Speaker's visit to the island against Beijing's opposition is like China sending troops to Puerto Rico
Senior US officials have dismissed the possible visit to Taiwan by the Speaker of the House of Representatives Nancy Pelosi as of no significance and stated that if China acts to oppose it, the ensuing conflict would be Beijing's fault. But researcher Tim Anderson told RT, the move appears to be a pre-planned provocation meant to trigger a major confrontation with China.
"They say 'this is China's war' as they said Ukraine was Russia's war," he said, referring to Moscow's failed effort to get security guarantees from the US before it launched a military attack against its neighbor in late February.

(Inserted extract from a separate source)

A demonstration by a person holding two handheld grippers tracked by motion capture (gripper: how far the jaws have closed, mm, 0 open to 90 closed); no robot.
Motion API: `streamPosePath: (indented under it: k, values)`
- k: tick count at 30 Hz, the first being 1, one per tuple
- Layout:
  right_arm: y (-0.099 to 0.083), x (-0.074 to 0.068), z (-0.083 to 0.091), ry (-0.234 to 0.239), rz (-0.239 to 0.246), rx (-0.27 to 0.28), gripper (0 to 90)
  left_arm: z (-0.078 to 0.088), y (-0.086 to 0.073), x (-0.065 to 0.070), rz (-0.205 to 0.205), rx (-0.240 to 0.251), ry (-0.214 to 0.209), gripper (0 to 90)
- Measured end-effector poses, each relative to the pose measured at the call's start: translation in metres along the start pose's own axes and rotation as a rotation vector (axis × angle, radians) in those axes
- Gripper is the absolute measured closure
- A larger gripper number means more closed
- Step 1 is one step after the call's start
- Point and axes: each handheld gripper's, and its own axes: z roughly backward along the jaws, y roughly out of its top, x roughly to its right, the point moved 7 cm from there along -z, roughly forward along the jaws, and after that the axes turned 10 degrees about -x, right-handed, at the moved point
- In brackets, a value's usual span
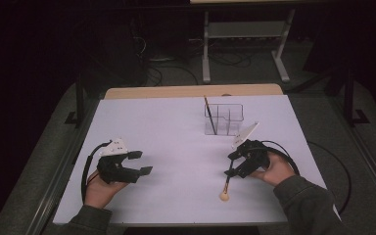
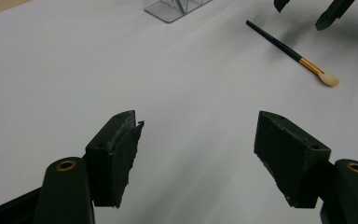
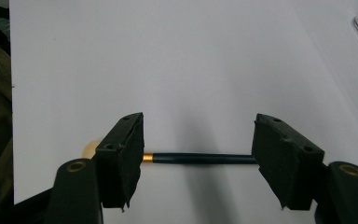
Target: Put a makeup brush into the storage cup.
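The right gripper hangs low over the brush, its jaws spread wide. In the right gripper view the dark handle runs crosswise behind the two pads, which stand apart with white table between them. Whether the pads touch the handle is hard to judge from here; they look clear of it. The brush lies flat on the white table, nearer the person than the clear plastic holder, with its pale tip pointing away from the holder. A second dark brush stands slanted in the holder. Far to the left of the holder, the left gripper has its jaws wide with nothing between them, held just above the table.
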Motion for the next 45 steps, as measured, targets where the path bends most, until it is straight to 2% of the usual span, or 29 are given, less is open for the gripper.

Anderson, who heads a think tank promoting anti-imperialism research called the Centre for Counter Hegemonic Studies, considers Pelosi's trip as an obvious American ploy. Some US politicians are feeling "jealous" about China's rise and are willing to sacrifice any benefits that America reaps from trade with the country to try to undermine Beijing, he said.
Pelosi "is going in there with a military escort, there are a number of large warships going with her," he noted, referring to the reported deployment by the US Navy to ensure the safety of the congressional delegation.
Considering that Washington formally recognized Taiwan as part of China, the move can be considered a "military incursion" into Chinese territory, Anderson suggested.
"Imagine if the Chinese military went into Puerto Rico or some other part of the US territories. It's unacceptable, and I can't say that any good would come out of it," he said.
It remains to be seen what China's reaction will be to Pelosi's trip, but the more alarming predictions of open hostilities breaking out between the two nations over Taiwan are unlikely to come true, Hong Kong-based China strategist Andrew Leung told RT.
"China does not have 100% confidence it would prevail over Taiwan [militarily] until at least a couple of years [from now]," he said, citing recent assessments of Chinese military power. Anti-China politicians in the US may hope that Beijing would do "something rash" in response to Pelosi's trip, but the Chinese government wouldn't fall for it, Leung expects.
Both China and the US are to undergo sensitive transitions of power this year, he pointed out, so neither government would want a shooting war and both would like to score political points by playing tough with the other. Pelosi in particular is risking her speaker's gavel, if the midterm elections in the US deprive the Democratic party of its majority in the House, so she may have a personal interest in poking at China, the expert said.